#### WORK INSTRUCTIONS:
Filter the listing below for "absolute" and report every line that has it.

#### RAW DATA:
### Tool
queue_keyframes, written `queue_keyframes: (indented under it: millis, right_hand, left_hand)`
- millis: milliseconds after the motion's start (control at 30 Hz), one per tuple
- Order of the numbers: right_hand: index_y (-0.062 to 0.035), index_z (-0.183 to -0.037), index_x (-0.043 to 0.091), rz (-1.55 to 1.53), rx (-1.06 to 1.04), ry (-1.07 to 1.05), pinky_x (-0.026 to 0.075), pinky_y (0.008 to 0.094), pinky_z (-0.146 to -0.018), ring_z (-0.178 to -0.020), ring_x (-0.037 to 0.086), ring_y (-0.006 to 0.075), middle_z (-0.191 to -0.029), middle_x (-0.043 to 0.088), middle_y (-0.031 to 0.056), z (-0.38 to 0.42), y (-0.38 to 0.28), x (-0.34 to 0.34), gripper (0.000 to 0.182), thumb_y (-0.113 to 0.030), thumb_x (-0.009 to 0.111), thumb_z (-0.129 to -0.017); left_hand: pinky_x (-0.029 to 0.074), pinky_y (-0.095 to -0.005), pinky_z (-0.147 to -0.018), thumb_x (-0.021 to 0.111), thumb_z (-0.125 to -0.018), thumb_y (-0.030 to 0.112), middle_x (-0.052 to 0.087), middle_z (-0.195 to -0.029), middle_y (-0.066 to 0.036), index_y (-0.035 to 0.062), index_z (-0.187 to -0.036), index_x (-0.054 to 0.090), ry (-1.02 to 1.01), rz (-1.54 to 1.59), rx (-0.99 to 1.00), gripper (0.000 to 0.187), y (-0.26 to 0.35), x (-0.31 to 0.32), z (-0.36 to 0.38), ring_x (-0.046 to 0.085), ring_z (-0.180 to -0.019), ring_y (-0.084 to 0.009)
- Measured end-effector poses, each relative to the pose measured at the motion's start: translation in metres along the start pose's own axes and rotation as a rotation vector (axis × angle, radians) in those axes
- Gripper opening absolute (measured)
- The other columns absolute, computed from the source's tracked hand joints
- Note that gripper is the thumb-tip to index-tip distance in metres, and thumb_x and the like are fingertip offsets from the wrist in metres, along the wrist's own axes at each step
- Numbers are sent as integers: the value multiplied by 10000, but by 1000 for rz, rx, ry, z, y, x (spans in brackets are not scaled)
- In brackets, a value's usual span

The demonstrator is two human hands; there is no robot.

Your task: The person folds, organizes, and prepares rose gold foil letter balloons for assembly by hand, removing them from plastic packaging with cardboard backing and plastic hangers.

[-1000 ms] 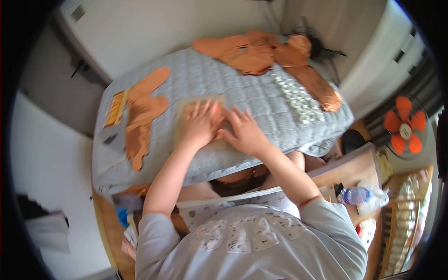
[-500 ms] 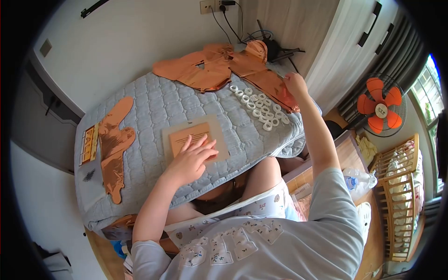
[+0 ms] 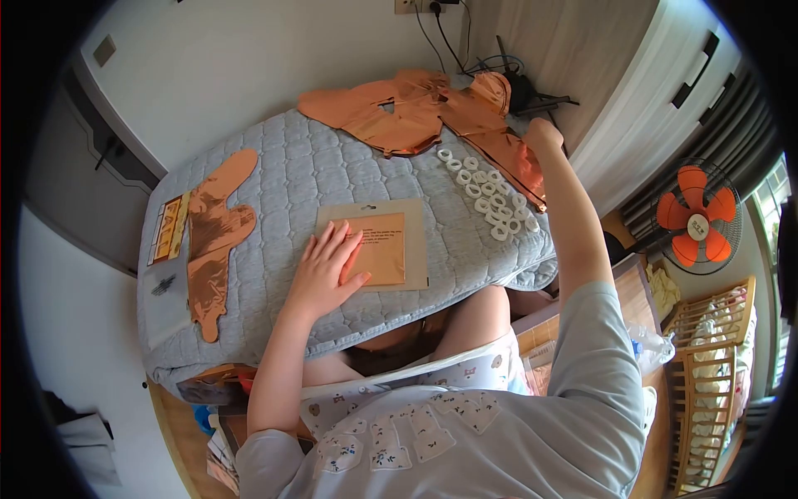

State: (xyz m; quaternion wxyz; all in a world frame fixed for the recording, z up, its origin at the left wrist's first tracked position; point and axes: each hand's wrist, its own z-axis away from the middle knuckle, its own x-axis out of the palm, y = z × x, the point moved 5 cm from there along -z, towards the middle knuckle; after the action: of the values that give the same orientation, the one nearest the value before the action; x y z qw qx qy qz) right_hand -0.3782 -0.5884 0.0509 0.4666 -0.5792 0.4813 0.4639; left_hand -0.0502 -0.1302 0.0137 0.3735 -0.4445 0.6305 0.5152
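My left hand (image 3: 322, 270) lies flat with fingers stretched over the left part of a clear flat packet (image 3: 414, 258). Inside the packet is a folded copper-coloured foil sheet (image 3: 386, 262) with small dark print along its top. At the far right of the bed, my right hand (image 3: 544, 135) is closed beside a flat copper-coloured foil balloon (image 3: 485, 125); its fingertips are hidden, so what it grips cannot be made out. Several small white rings (image 3: 490, 200), like ribbon rolls, are grouped just below that balloon.
Another flat foil balloon (image 3: 366, 116) lies at the back of the quilted grey bed (image 3: 283, 191). At left are a long foil piece (image 3: 212, 258) and a printed packet (image 3: 169, 229). A black device with cables (image 3: 524, 93), an orange-bladed fan (image 3: 694, 218) and a wooden crib (image 3: 706, 374) stand rightward.
The camera view has turned left. My left hand has slid toward the packet's left side, uncovering the print. My right hand has moved slightly farther away along the foil.
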Motion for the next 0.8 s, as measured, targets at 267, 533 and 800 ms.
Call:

#### YOUR RESPONSE:
- Gripper opening absolute (measured)
- The other columns absolute, computed from the source's tracked hand joints

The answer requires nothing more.